■ **Work to be completed**
Find every line containing "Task" in the records below and report the tally as a bare number.

■ **Information supplied**
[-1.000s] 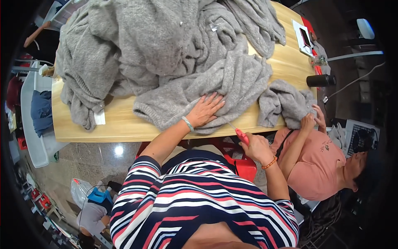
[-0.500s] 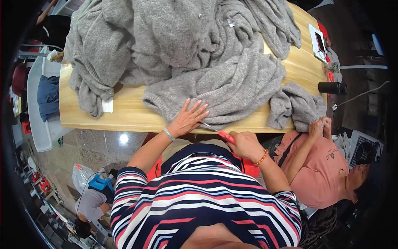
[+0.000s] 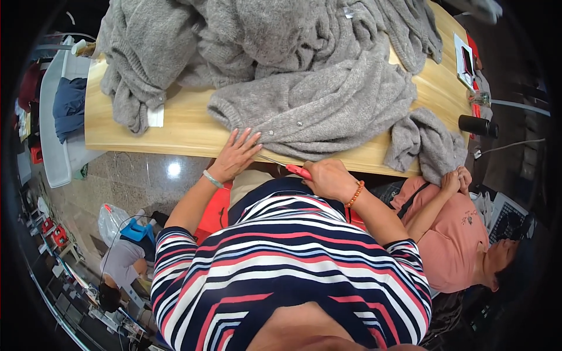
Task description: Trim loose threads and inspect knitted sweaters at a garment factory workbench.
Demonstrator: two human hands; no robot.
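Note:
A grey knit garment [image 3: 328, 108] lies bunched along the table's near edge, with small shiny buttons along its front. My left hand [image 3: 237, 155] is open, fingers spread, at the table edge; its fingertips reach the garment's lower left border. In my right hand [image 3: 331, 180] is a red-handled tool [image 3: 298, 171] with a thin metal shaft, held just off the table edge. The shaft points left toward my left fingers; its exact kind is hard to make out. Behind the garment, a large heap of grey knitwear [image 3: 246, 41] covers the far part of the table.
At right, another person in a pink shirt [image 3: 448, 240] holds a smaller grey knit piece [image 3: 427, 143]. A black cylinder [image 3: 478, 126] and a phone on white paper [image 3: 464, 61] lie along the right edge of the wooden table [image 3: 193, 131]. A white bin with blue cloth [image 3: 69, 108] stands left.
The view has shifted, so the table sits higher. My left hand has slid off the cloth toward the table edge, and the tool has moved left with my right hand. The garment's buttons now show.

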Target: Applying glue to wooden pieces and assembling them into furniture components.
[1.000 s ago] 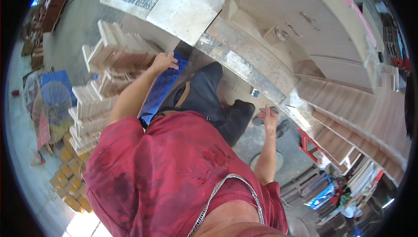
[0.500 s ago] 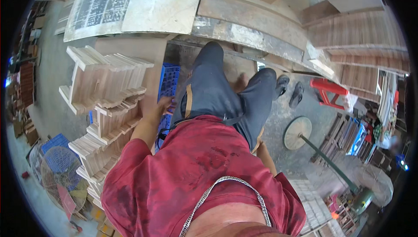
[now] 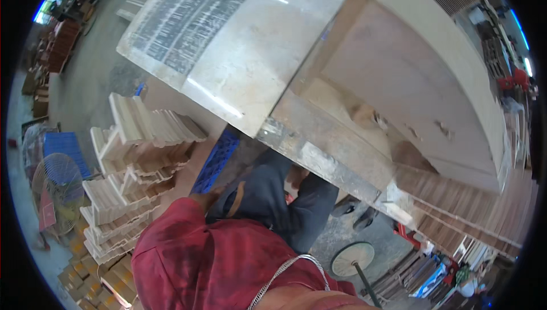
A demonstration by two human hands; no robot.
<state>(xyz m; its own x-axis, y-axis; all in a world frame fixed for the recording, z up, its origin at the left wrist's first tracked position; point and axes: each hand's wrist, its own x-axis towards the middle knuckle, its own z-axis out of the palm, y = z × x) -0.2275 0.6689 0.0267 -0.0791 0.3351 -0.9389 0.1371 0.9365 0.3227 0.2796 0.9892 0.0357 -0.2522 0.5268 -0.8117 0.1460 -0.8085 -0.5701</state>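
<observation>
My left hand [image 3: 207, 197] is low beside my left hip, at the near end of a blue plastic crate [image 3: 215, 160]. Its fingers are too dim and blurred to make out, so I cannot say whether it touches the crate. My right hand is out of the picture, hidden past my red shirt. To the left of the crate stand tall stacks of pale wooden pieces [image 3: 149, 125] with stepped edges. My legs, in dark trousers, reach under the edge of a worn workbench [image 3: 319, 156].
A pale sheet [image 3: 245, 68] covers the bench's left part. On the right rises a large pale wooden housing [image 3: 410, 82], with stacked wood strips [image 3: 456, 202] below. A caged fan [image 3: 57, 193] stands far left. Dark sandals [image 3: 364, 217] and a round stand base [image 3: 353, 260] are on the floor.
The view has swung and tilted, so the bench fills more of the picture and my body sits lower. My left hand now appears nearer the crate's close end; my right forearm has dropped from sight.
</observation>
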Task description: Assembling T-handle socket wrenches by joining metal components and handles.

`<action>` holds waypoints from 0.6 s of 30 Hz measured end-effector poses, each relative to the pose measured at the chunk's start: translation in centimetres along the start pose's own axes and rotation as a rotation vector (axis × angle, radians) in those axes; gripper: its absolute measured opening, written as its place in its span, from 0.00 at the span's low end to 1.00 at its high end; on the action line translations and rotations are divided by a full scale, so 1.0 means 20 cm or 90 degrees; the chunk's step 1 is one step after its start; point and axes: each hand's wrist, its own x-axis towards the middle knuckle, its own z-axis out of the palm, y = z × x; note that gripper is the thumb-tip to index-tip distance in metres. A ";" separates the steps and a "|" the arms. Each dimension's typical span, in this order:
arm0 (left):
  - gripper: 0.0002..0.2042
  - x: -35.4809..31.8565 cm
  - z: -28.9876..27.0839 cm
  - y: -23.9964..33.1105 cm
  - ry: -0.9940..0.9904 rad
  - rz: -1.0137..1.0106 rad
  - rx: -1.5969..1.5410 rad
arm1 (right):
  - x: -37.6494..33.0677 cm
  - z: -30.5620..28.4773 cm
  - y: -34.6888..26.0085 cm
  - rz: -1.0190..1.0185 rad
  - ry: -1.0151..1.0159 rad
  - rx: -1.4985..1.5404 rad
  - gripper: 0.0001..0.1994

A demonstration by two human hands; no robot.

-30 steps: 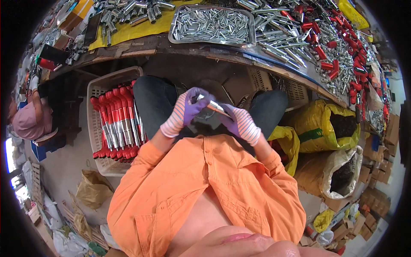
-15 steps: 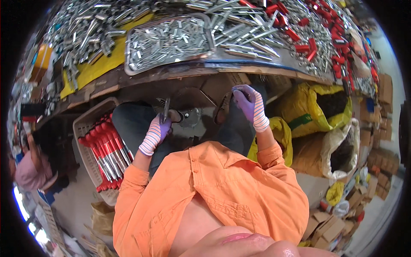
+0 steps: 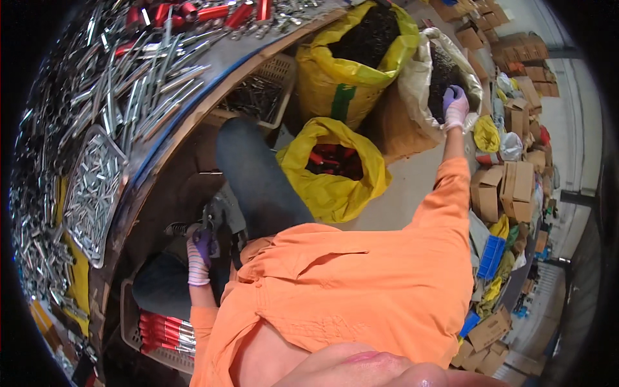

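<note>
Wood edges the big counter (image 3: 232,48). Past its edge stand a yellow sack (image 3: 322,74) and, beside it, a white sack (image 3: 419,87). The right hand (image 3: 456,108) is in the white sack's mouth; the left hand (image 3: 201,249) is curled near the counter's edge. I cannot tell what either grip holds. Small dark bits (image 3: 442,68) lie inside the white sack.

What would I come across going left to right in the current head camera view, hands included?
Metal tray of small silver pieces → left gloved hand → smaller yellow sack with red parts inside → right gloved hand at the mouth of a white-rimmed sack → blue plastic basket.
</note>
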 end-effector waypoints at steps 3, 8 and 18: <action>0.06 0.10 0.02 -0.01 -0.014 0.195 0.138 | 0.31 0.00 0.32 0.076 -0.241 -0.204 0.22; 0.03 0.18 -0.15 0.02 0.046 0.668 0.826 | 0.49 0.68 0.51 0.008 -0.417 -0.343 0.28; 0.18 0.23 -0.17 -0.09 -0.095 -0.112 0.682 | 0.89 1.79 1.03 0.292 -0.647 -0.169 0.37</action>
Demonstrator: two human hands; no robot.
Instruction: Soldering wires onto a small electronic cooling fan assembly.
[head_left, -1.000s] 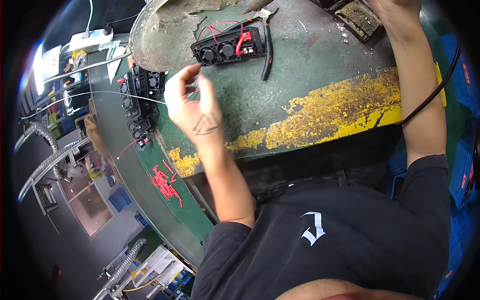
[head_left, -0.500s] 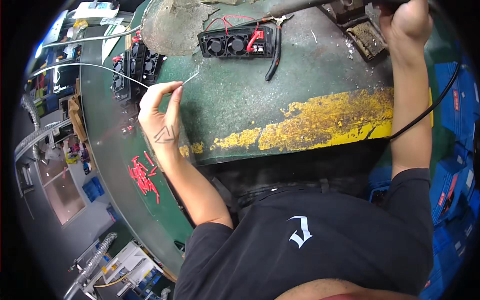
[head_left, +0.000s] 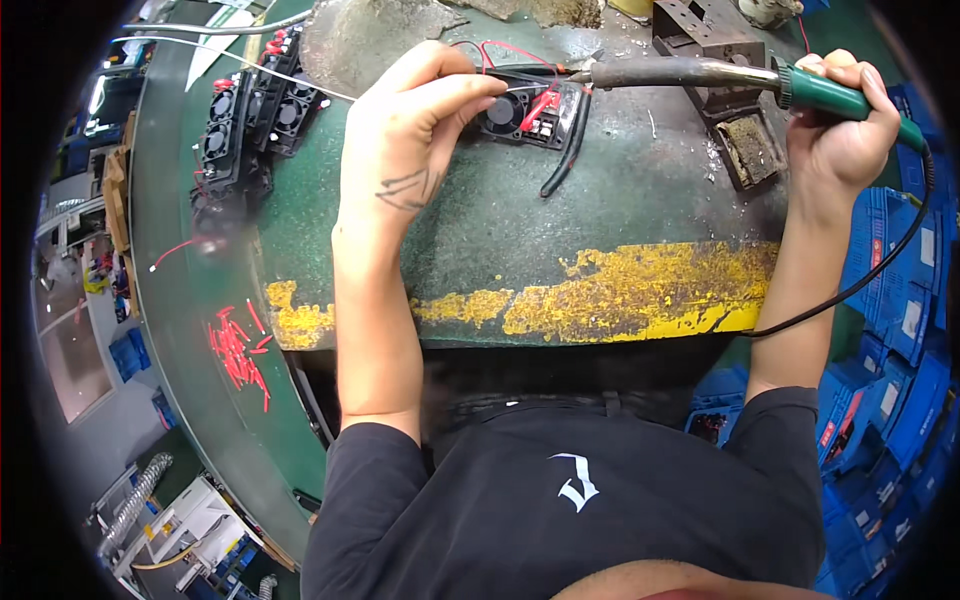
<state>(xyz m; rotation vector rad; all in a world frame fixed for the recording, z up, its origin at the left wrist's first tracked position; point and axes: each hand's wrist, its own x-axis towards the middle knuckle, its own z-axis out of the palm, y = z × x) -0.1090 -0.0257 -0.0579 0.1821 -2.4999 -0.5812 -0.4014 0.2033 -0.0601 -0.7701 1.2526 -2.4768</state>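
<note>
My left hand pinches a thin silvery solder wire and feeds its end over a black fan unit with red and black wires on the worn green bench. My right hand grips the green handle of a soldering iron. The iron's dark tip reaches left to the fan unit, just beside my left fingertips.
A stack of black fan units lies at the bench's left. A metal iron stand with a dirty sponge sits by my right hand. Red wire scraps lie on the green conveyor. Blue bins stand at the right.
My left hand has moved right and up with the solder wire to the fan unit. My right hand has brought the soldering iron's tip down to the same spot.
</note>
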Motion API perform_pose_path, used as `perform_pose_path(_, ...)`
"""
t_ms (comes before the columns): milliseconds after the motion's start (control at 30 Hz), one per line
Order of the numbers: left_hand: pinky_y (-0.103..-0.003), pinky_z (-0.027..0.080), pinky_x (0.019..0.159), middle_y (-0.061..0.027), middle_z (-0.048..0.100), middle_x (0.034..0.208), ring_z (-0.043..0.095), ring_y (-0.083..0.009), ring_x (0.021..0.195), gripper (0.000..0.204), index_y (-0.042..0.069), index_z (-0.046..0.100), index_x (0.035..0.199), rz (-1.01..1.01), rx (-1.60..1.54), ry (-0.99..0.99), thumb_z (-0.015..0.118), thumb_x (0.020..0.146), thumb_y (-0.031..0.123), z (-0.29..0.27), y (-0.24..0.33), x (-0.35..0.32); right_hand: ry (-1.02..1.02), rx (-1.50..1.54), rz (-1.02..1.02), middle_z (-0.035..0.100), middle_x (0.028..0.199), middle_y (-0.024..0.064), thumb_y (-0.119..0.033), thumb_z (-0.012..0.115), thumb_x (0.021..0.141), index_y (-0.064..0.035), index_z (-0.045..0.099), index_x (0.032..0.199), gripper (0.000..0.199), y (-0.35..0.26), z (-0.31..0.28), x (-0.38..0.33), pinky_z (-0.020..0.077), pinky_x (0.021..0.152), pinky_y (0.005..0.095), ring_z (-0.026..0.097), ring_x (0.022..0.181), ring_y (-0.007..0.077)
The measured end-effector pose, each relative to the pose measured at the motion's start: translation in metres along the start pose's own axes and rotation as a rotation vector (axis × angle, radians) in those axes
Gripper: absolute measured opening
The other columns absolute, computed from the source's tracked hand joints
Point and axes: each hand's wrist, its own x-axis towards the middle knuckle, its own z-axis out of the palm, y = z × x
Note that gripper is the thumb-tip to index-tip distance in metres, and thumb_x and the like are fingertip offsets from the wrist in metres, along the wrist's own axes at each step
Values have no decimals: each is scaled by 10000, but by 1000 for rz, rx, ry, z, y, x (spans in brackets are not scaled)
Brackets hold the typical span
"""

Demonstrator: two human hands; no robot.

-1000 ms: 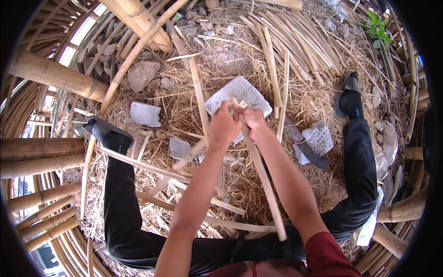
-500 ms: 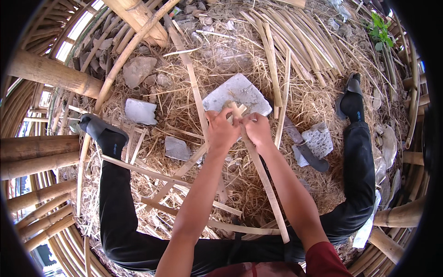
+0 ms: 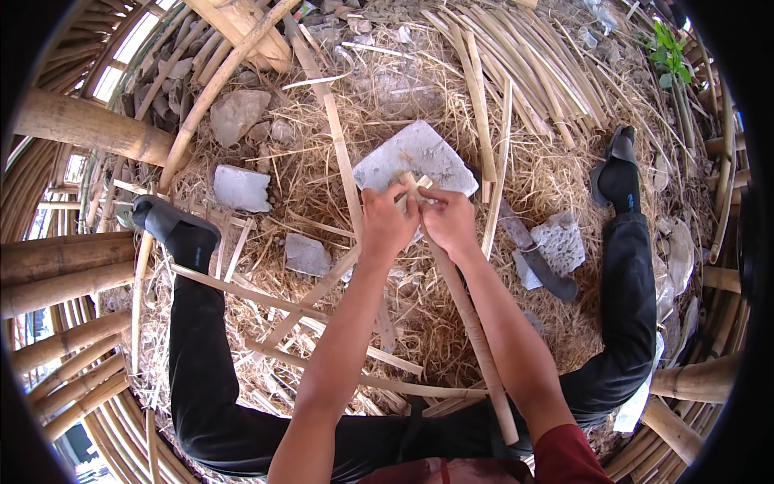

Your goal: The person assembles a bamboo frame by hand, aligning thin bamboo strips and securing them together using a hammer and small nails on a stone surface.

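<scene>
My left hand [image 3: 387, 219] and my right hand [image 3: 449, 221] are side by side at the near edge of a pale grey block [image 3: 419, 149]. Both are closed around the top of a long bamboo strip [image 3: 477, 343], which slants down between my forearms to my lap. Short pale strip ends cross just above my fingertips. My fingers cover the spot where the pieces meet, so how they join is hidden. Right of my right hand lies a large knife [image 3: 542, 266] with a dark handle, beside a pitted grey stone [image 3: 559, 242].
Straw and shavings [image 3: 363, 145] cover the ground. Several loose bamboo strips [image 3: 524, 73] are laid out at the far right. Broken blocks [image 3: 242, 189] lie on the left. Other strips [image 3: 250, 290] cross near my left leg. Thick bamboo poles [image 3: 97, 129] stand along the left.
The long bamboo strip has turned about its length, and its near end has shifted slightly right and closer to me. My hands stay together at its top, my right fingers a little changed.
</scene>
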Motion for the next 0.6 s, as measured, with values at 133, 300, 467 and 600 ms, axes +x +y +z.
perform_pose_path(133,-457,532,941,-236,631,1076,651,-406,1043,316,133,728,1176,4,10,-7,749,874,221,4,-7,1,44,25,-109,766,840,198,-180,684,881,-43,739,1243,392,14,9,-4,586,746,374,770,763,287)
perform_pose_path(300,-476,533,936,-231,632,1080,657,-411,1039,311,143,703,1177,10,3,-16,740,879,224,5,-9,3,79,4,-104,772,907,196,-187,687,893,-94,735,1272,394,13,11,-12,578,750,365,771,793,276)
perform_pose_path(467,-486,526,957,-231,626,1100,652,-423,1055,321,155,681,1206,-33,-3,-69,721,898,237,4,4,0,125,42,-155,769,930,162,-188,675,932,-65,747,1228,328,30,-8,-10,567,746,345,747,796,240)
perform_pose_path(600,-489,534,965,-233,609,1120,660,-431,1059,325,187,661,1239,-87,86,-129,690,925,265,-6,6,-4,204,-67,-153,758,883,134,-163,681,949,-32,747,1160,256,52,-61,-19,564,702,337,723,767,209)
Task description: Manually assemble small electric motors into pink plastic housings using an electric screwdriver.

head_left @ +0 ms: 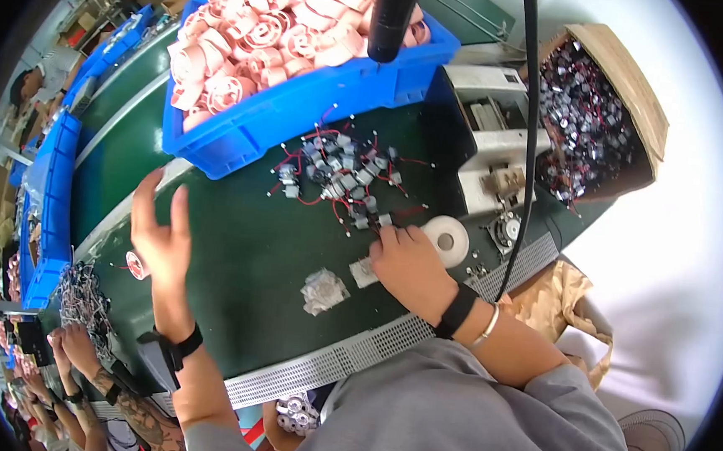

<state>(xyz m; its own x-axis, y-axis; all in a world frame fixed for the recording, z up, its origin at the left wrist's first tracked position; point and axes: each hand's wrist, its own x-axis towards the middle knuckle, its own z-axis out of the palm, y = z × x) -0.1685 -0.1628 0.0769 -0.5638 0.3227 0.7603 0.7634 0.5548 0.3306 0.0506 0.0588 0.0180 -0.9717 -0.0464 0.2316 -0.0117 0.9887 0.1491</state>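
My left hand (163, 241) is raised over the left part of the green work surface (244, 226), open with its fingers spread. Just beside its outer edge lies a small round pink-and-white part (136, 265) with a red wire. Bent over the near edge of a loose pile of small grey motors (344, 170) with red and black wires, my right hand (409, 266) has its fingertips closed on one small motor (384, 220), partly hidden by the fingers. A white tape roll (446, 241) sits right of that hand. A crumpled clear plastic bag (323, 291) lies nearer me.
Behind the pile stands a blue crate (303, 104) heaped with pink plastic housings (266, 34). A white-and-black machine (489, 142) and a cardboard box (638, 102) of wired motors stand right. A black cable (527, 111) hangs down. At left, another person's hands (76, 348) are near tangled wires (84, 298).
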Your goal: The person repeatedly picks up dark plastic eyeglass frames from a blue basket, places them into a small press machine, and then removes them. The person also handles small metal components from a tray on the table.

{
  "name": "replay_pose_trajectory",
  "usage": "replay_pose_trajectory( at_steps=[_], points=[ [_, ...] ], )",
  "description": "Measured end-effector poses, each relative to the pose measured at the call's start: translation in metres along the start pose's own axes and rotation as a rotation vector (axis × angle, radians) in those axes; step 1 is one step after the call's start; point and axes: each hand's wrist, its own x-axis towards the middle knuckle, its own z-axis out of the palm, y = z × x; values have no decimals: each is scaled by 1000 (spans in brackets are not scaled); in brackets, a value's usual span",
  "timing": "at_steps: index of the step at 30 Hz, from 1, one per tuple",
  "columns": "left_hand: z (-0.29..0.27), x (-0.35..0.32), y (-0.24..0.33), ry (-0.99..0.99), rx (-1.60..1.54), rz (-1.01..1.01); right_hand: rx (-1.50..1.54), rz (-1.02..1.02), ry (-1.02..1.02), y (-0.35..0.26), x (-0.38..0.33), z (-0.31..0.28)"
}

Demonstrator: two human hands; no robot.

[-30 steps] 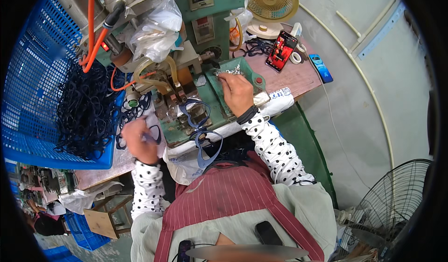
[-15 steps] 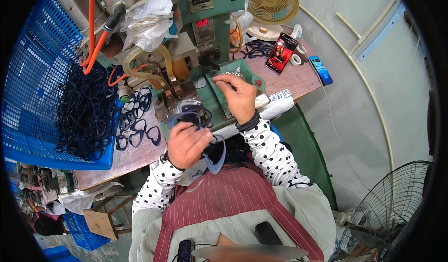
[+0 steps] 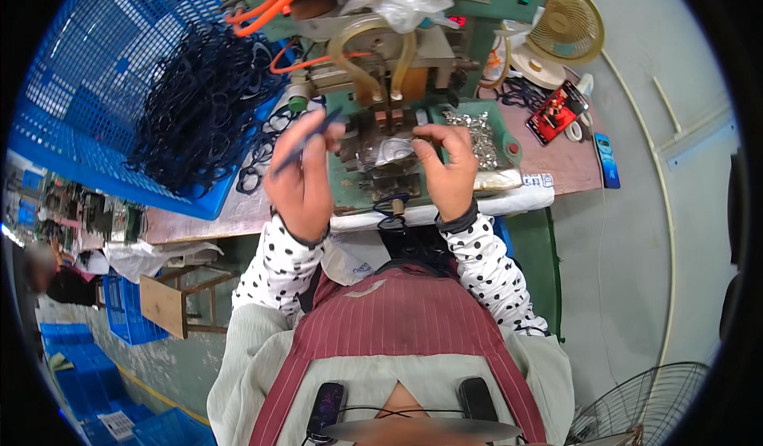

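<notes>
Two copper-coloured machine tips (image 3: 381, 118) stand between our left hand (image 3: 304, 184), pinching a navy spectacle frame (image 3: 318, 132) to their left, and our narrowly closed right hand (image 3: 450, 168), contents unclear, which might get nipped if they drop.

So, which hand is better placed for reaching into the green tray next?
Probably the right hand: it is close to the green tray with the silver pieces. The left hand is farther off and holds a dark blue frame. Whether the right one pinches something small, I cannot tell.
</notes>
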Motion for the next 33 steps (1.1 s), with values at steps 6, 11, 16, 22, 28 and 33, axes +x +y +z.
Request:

■ **Solution to this exercise**
3